A growing number of companies are keeping track of what’s said about their brands on Twitter. Comcast (CMCSA), Dell (DELL), General Motors (GM), H&R Block (HRB), Kodak (EK), and Whole Foods Market (WFMI) are among a handful of companies haunting Twitter to do everything from burnish brands to provide customer service. The attention to Twitter reflects the power of new social media tools in letting consumers shape public discussion over brands. “The real control of the brand has moved into the customer’s hands, and technology has enabled that,” says Lane Becker, president of Get Satisfaction, a Web site that draws together customers and companies to answer each other’s questions and give feedback on products and services.

Begun in 2006, Twitter is a pioneer of microblogging, a way for users to keep others informed of their current status by way of text messaging, instant messaging, e-mail, or the Web. Other services that have followed suit include Jaiku, Pownce, FriendFeed, and Plurk. At this stage, many brands are sticking to Twitter, which has amassed a larger number of users. While Twitter doesn’t release exact numbers, estimates range from 1 million to 3 million users.

It’s not just audience size that draws brands. People who use the site are likely to hold sway over others. A single Twitter message—known informally as a tweet—sent in frustration over a product or a service’s performance can be read by hundreds or thousands of people. Similarly, positive interaction with a representative of the manufacturer or service provider can help change an influencer’s perspective for the better.

JetBlue, Comcast, and H&R Block are among the companies that recognize Twitter’s potential in providing customer service. For companies, tools such as Tweetscan or Twitter’s own search tool, formerly known as Summize, make it easy to unearth a company’s name mentioned in tweets. “Why wouldn’t you want to be able to take care of that person at the moment when it’s most important?” says JetBlue’s Johnston. The services are free, helping keep costs low.

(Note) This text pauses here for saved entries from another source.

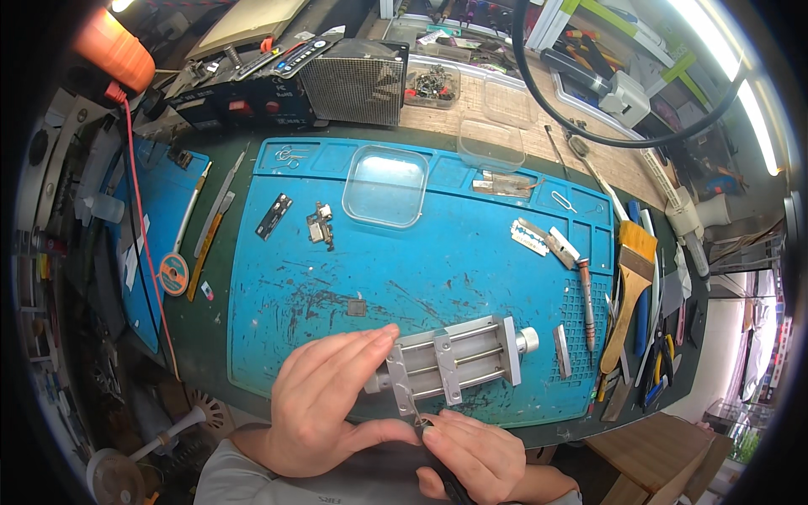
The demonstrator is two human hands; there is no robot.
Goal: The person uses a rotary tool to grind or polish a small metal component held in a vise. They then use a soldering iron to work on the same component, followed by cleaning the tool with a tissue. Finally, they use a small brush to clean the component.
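Note:
A silver metal clamp jig (459, 358) with two rails and a round knob lies on the blue work mat (471, 269) near its front edge. My left hand (324, 404) rests on the jig's left end, fingers stretched flat over it and thumb below. My right hand (471, 454) pinches a thin dark tool (429, 438) whose fine tip reaches up to the jig's left bracket. A small dark square chip (357, 308) lies on the mat just above my left hand.
A clear plastic tray (385, 187) sits at the mat's top; small metal parts (320, 225), a razor blade (530, 239), a screwdriver (587, 303) and a brush (627, 295) lie around. A solder reel (173, 274) and a power supply (252, 99) stand to the left and back.

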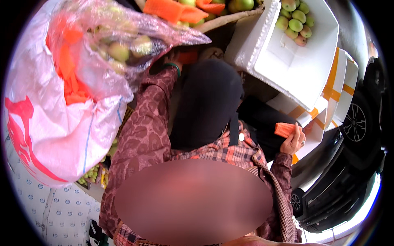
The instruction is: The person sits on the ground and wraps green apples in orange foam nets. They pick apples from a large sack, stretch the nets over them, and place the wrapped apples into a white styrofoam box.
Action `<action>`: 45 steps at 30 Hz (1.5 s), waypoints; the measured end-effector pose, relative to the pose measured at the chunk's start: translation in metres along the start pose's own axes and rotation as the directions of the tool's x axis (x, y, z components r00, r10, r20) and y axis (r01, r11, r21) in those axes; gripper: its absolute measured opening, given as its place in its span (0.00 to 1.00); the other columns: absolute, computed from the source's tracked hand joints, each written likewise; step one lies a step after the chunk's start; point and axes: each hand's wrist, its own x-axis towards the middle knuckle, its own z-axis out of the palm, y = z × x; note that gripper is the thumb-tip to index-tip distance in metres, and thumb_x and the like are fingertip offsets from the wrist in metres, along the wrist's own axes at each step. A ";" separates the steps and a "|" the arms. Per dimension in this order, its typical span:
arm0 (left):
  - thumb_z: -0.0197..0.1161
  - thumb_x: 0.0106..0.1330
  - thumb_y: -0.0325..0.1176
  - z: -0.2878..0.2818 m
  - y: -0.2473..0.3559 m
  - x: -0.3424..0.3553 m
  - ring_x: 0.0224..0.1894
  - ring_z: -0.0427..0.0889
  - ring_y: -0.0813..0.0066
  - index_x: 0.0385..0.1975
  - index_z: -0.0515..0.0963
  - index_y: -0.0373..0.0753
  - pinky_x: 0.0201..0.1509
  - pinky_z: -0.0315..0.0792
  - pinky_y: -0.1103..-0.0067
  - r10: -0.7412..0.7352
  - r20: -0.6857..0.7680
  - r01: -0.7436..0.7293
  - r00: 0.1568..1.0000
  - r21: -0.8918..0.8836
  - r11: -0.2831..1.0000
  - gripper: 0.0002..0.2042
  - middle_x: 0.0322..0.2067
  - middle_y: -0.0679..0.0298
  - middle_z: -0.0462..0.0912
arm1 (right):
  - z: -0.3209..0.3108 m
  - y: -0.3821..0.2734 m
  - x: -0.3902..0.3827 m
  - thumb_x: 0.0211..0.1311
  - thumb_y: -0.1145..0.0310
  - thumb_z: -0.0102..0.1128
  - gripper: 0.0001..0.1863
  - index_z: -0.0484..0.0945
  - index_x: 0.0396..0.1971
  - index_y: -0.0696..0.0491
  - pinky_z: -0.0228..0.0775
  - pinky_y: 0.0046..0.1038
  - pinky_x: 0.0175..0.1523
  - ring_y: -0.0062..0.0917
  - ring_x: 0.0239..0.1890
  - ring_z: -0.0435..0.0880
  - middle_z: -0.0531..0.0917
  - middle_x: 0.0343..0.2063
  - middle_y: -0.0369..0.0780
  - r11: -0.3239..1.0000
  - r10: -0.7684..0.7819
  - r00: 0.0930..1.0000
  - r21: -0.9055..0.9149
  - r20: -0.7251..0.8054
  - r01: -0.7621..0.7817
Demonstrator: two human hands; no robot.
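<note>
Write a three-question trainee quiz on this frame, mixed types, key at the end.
1. What does the right hand hold?
2. True or false: the fruit fills the whole white foam box.
3. The clear plastic bag lies toward which side of the picture?
A) lower right
B) upper left
C) lower middle

Key
1. An orange mesh-textured piece.
2. False: it is bunched toward one end, with bare white foam showing.
3. B
</note>
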 end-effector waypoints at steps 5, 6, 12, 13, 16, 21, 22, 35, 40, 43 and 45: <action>0.59 0.57 0.32 0.028 0.024 0.020 0.66 0.52 0.56 0.59 0.67 0.51 0.63 0.56 0.59 0.105 0.056 -0.104 0.993 -0.025 0.994 0.26 0.65 0.58 0.53 | -0.001 0.005 -0.004 0.60 0.73 0.50 0.18 0.79 0.49 0.45 0.60 0.34 0.52 0.32 0.44 0.74 0.79 0.39 0.37 0.998 0.055 0.997 -0.045 0.062 -0.052; 0.59 0.58 0.32 0.034 0.030 0.023 0.65 0.54 0.56 0.60 0.66 0.50 0.63 0.58 0.60 0.127 0.065 -0.123 0.990 -0.050 0.991 0.26 0.65 0.57 0.54 | 0.000 0.004 -0.002 0.60 0.74 0.50 0.18 0.80 0.48 0.45 0.60 0.34 0.52 0.32 0.44 0.75 0.79 0.39 0.37 0.997 0.063 0.996 -0.059 0.062 -0.059; 0.58 0.59 0.33 0.052 0.012 -0.020 0.60 0.64 0.58 0.60 0.63 0.47 0.58 0.64 0.63 0.227 -0.005 -0.219 0.974 -0.275 0.936 0.26 0.60 0.55 0.62 | -0.005 0.001 0.002 0.59 0.74 0.51 0.17 0.80 0.47 0.45 0.62 0.35 0.52 0.33 0.43 0.74 0.78 0.37 0.38 0.998 0.061 0.994 -0.038 0.092 -0.058; 0.58 0.60 0.33 0.050 0.002 -0.031 0.59 0.65 0.59 0.61 0.63 0.46 0.57 0.65 0.64 0.243 -0.036 -0.242 0.969 -0.311 0.919 0.27 0.60 0.55 0.63 | -0.005 -0.002 -0.002 0.59 0.74 0.52 0.17 0.80 0.47 0.46 0.62 0.35 0.52 0.33 0.42 0.74 0.78 0.37 0.38 0.997 0.076 0.994 -0.032 0.083 -0.074; 0.58 0.61 0.33 0.042 -0.016 -0.078 0.57 0.70 0.60 0.61 0.61 0.44 0.55 0.68 0.66 0.249 -0.193 -0.313 0.949 -0.484 0.817 0.27 0.57 0.54 0.67 | 0.001 0.003 -0.003 0.60 0.72 0.53 0.16 0.80 0.47 0.46 0.62 0.35 0.52 0.34 0.43 0.74 0.78 0.37 0.38 0.997 0.072 0.995 -0.033 0.071 -0.070; 0.57 0.62 0.28 -0.063 -0.003 -0.178 0.42 0.80 0.62 0.62 0.57 0.39 0.45 0.74 0.71 0.164 -0.498 -0.476 0.851 -0.603 0.640 0.28 0.48 0.55 0.75 | 0.017 0.003 0.006 0.61 0.68 0.55 0.14 0.80 0.47 0.46 0.63 0.34 0.51 0.34 0.44 0.75 0.79 0.39 0.39 0.999 0.042 0.998 0.018 0.042 -0.043; 0.56 0.62 0.28 -0.082 -0.003 -0.188 0.37 0.82 0.64 0.62 0.57 0.38 0.41 0.75 0.74 0.180 -0.610 -0.562 0.772 -0.523 0.641 0.27 0.44 0.55 0.78 | 0.019 0.004 0.009 0.62 0.67 0.55 0.13 0.80 0.47 0.46 0.63 0.33 0.51 0.33 0.45 0.75 0.79 0.40 0.38 0.999 0.046 0.998 0.025 0.042 -0.047; 0.59 0.59 0.27 -0.218 0.146 -0.214 0.54 0.72 0.53 0.51 0.71 0.32 0.60 0.65 0.68 0.335 -0.882 -0.794 0.331 -0.068 0.604 0.19 0.49 0.50 0.74 | 0.046 -0.061 0.041 0.61 0.80 0.51 0.21 0.68 0.55 0.57 0.67 0.19 0.51 0.16 0.43 0.76 0.77 0.42 0.36 -0.044 0.047 0.963 0.964 0.265 -0.263; 0.49 0.69 0.27 -0.144 0.207 -0.228 0.52 0.74 0.74 0.56 0.67 0.34 0.57 0.66 0.78 0.691 -0.288 -0.386 0.663 -0.922 -0.013 0.16 0.49 0.61 0.75 | 0.018 -0.110 0.058 0.61 0.83 0.52 0.22 0.66 0.56 0.57 0.65 0.21 0.54 0.17 0.46 0.74 0.76 0.42 0.37 -0.254 -0.283 0.959 0.962 0.024 -0.099; 0.48 0.71 0.27 -0.135 0.211 -0.232 0.53 0.73 0.76 0.56 0.65 0.34 0.60 0.65 0.78 0.645 -0.436 -0.553 0.628 -0.833 -0.025 0.16 0.50 0.62 0.74 | 0.020 -0.109 0.060 0.61 0.82 0.53 0.22 0.66 0.56 0.57 0.66 0.19 0.50 0.16 0.42 0.74 0.76 0.40 0.37 -0.406 -0.251 0.967 0.902 0.047 -0.149; 0.50 0.68 0.25 -0.132 0.211 -0.239 0.54 0.72 0.75 0.47 0.69 0.33 0.60 0.65 0.77 0.610 -0.460 -0.526 0.646 -0.847 -0.081 0.10 0.48 0.61 0.74 | 0.033 -0.108 0.054 0.61 0.80 0.54 0.21 0.66 0.55 0.58 0.67 0.20 0.50 0.16 0.41 0.75 0.76 0.39 0.37 -0.367 -0.254 0.965 0.917 0.064 -0.157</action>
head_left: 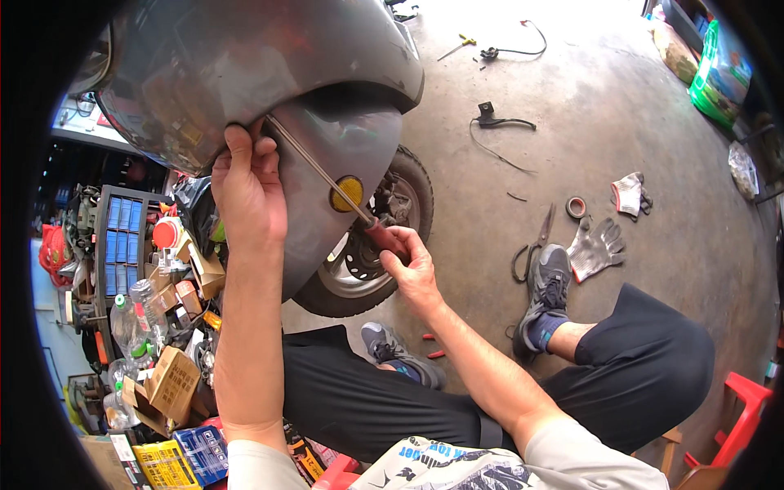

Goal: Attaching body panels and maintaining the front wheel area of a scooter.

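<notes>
A grey scooter's front body panel [212, 65] fills the upper left, with an inner fender panel [327, 147] and a round amber reflector [346, 194] below it. My right hand [411, 265] is closed round the red handle of a screwdriver [318, 170]. Its long metal shaft slants up and left past the reflector, and the tip ends at the seam under the upper panel. Beside that tip, my left hand [249, 184] has thumb and fingers pinched at the panel's lower edge. A small reddish bit shows by the fingertips, too hidden to name.
The front wheel [351, 302] stands under the fender. On the concrete floor lie a brake lever [502, 121], scissors [535, 242], a tape roll [576, 207] and work gloves [596, 247]. Cluttered boxes [174, 384] and bottles crowd the left. A red stool [743, 420] stands lower right.
</notes>
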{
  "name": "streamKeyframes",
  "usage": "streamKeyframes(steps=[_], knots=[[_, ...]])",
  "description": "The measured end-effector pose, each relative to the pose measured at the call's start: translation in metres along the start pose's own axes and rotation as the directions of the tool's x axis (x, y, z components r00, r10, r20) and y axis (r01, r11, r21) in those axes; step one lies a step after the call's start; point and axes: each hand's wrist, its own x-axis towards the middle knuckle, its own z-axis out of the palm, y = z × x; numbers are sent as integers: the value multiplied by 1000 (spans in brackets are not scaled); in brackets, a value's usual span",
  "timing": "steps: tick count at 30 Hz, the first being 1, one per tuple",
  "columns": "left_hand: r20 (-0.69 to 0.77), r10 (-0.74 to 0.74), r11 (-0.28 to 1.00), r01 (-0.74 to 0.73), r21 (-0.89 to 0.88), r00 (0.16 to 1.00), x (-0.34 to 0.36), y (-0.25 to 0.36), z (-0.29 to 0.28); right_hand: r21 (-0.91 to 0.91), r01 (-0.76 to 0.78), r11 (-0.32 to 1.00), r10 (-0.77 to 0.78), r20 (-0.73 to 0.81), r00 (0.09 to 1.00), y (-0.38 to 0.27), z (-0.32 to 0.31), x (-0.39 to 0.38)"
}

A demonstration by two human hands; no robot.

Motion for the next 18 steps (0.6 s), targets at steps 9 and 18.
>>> streamKeyframes(steps=[9,18], knots=[[-39,16,999,-15,29,999,1,-2,-2,328,-324,887,286,160,945,-6,-9,2],[10,1,1000,-1,-3,1000,-1,2,-1,3,-16,1000,16,-12,1000,-2,4,0]])
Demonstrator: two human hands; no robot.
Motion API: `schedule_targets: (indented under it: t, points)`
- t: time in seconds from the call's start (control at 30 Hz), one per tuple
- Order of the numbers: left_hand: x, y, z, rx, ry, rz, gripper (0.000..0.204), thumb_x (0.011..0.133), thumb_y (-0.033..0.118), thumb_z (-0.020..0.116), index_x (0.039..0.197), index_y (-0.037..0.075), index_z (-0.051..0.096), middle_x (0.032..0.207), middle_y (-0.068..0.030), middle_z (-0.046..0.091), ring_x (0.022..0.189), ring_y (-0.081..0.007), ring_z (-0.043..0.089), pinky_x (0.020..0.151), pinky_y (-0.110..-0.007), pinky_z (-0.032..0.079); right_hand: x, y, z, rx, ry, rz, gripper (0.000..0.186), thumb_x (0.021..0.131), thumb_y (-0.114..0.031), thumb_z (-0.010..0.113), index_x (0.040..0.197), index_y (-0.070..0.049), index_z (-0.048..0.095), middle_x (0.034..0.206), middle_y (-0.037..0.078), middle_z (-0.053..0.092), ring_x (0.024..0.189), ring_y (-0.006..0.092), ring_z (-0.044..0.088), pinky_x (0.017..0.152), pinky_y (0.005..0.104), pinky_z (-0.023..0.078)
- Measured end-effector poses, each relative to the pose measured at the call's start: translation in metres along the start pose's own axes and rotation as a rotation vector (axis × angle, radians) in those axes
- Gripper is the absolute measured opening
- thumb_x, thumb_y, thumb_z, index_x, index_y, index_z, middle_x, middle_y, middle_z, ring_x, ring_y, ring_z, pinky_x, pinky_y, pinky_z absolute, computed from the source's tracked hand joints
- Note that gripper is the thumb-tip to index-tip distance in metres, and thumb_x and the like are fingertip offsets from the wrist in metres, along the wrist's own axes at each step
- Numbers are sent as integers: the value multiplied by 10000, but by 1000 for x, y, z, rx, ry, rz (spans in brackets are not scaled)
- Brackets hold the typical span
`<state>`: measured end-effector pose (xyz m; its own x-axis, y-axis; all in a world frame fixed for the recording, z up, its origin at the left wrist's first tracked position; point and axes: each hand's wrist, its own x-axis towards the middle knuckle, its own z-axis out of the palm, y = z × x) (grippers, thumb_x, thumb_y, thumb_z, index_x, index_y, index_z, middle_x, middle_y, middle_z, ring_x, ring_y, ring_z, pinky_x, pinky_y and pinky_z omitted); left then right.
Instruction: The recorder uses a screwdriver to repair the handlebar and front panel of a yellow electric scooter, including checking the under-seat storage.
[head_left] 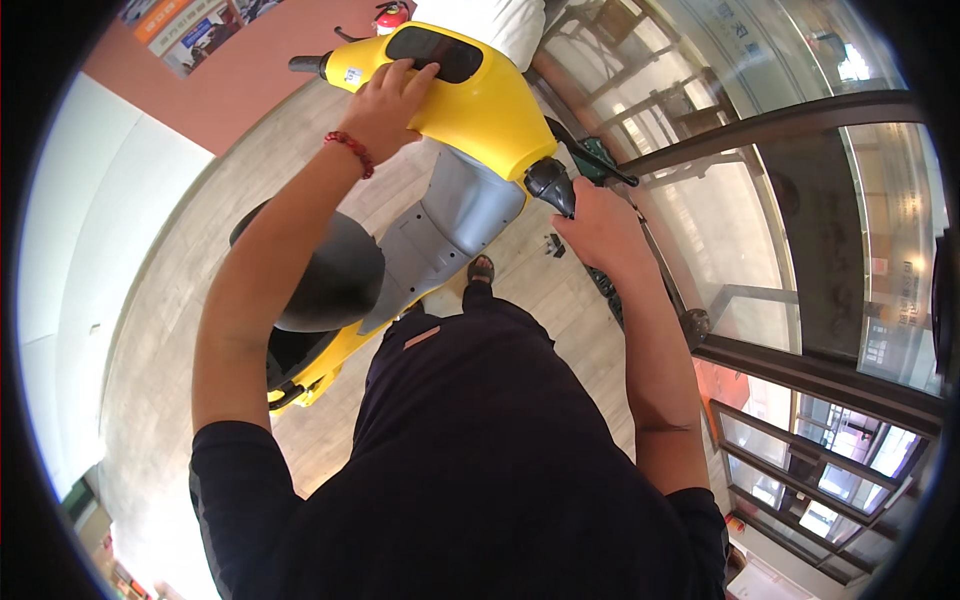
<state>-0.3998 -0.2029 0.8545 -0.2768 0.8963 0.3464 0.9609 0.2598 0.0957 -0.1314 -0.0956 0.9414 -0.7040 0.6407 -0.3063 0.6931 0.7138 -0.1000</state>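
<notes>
A yellow scooter [485, 120] stands in front of me, with a dark display [440, 55] on its handlebar cover. My left hand [385, 110] lies on that cover at the display's lower edge, fingers spread. My right hand [603, 228] is closed on the black right handlebar grip [557, 186], beside a brake lever [605, 168]. The scooter's left grip [306, 63] is free. A black seat [330, 280] and grey floorboard [420, 240] show below, partly hidden by my left arm and body.
A glass-paneled partition [720, 240] runs close along the right. A pink wall [150, 95] and white wall [70, 250] bound the left. A red fire extinguisher [392, 18] and a white item [490, 20] are beyond the handlebar. My sandaled foot [481, 268] rests on the wood-look floor [530, 290].
</notes>
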Motion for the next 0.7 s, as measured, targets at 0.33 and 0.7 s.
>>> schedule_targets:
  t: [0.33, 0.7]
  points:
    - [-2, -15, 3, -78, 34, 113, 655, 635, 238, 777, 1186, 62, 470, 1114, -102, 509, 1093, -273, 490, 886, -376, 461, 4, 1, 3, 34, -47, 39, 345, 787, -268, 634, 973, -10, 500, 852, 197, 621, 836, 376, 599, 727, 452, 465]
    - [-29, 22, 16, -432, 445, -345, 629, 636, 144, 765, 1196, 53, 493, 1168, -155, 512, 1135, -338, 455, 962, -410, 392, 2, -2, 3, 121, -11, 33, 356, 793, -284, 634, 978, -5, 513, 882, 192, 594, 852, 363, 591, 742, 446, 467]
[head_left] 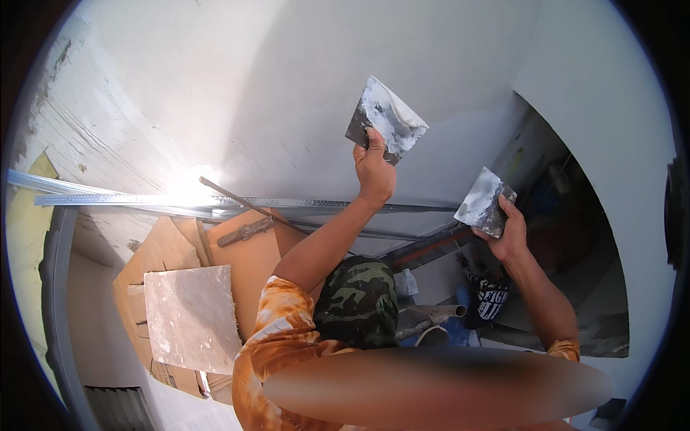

But social media sensations are like quicksilver. Today companies may need to pay attention to Twitter. Tomorrow, they may have to join Pownce, Jaiku, FriendFeed, or Plurk, especially if outages keep hobbling Twitter. Newell Rubbermaid (NWL), owner of more than 30 brands including Rubbermaid, Graco, and Sharpie, is hedging its bets by trying several different microblogging sites, including Twitter, FriendFeed, and Pownce.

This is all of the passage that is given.